◆ Exercise ◆
Only the lines from the one that contains "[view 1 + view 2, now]" to the last line below, both included, should be transcribed. Pictures stay out of the copy.

◆ ◆ ◆ ◆ ◆ ◆ ◆

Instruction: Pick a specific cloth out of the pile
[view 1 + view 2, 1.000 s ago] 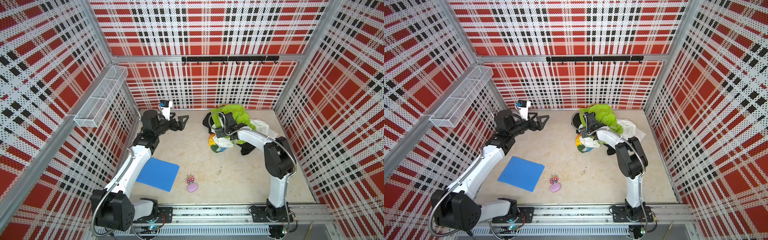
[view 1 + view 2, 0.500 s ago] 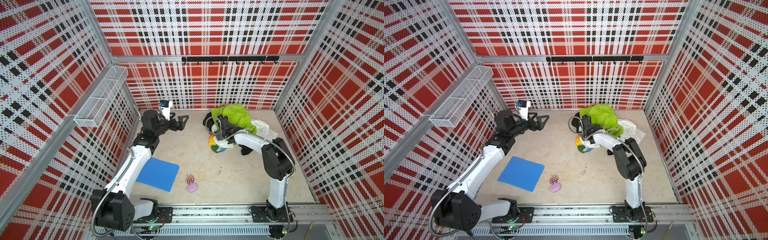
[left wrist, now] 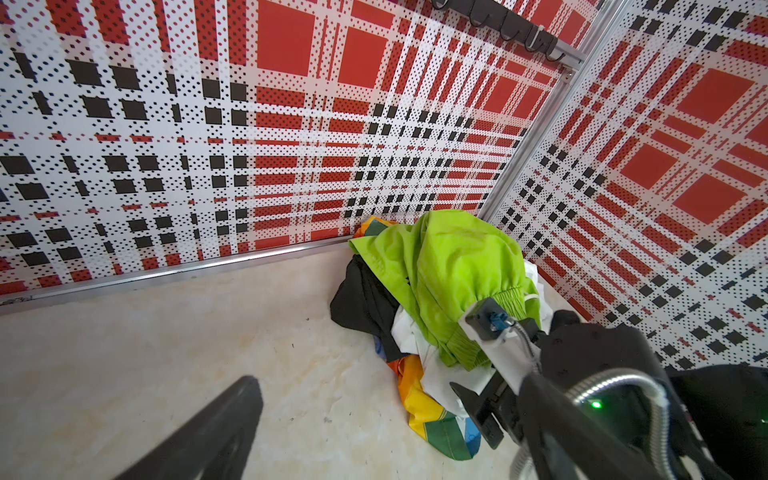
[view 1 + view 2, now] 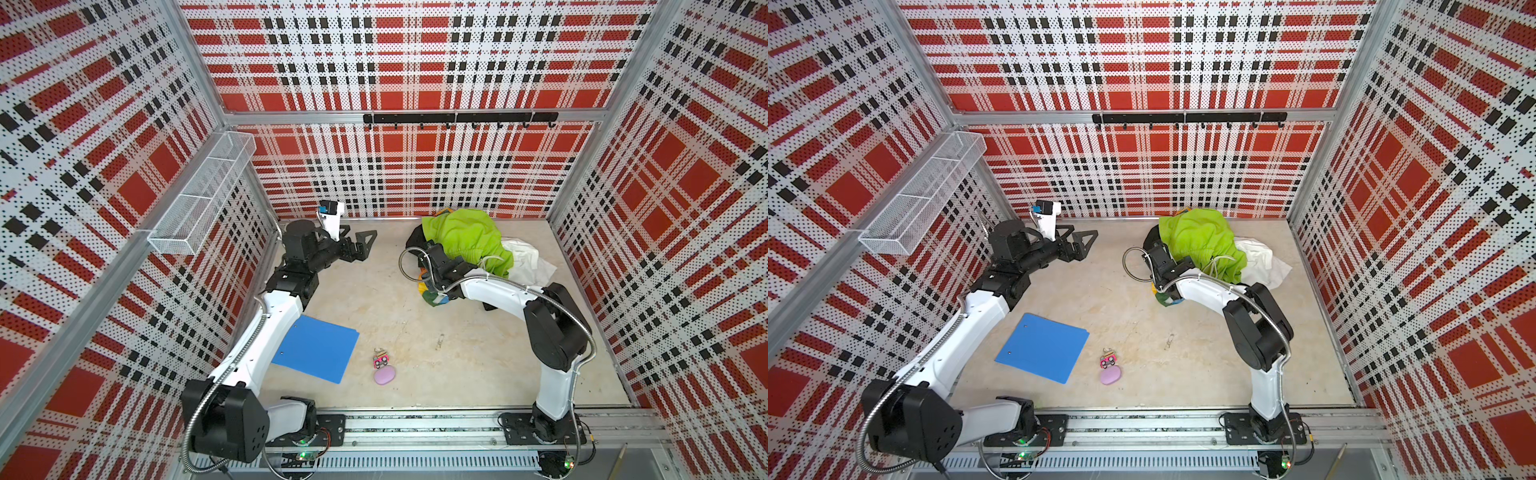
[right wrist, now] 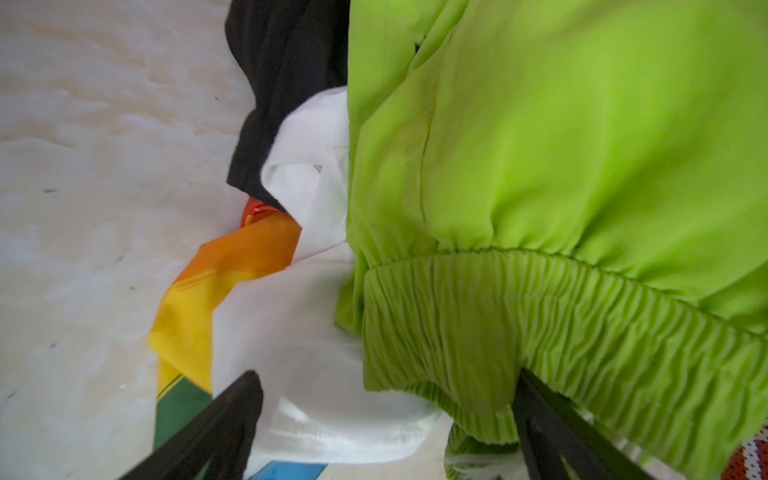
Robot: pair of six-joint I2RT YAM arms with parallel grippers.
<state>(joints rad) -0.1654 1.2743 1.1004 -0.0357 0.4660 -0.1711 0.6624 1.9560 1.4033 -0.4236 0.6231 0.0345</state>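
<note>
Pile [image 4: 1200, 241] sits in back-right corner of surface. Cloth [image 3: 432, 411] pokes out at the pile's front-left edge, mostly buried under white garment [image 5: 316, 316] and lime-green garment [image 4: 465, 237]. Right gripper [image 5: 386, 374] spread wide over those 2 garments, gripping nothing. Left gripper [image 4: 363, 247] wide open, empty, near back-left corner.

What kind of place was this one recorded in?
Probably a purpose-built robot test cell, not a home: plaid-printed perforated wall panels in an aluminium frame, left arm and right arm bolted to a front rail.
</note>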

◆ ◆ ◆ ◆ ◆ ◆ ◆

◆ Task response ◆
[view 1 + view 2, now] 
[right wrist, now] 
Robot: pair of six-joint I2RT YAM arms with parallel grippers.
<state>(joints rad) -0.1654 1.2743 1.1004 -0.0357 0.4660 -0.1711 0.6624 1.9560 1.4033 -0.4236 0.6231 0.0345</state>
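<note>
Pile [image 4: 1200, 241] sits in back-right corner of surface. Cloth [image 3: 432, 411] pokes out at the pile's front-left edge, mostly buried under white garment [image 5: 316, 316] and lime-green garment [image 4: 465, 237]. Right gripper [image 5: 386, 374] spread wide over those 2 garments, gripping nothing. Left gripper [image 4: 363, 247] wide open, empty, near back-left corner.

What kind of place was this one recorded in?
Probably a purpose-built robot test cell, not a home: plaid-printed perforated wall panels in an aluminium frame, left arm and right arm bolted to a front rail.
</note>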

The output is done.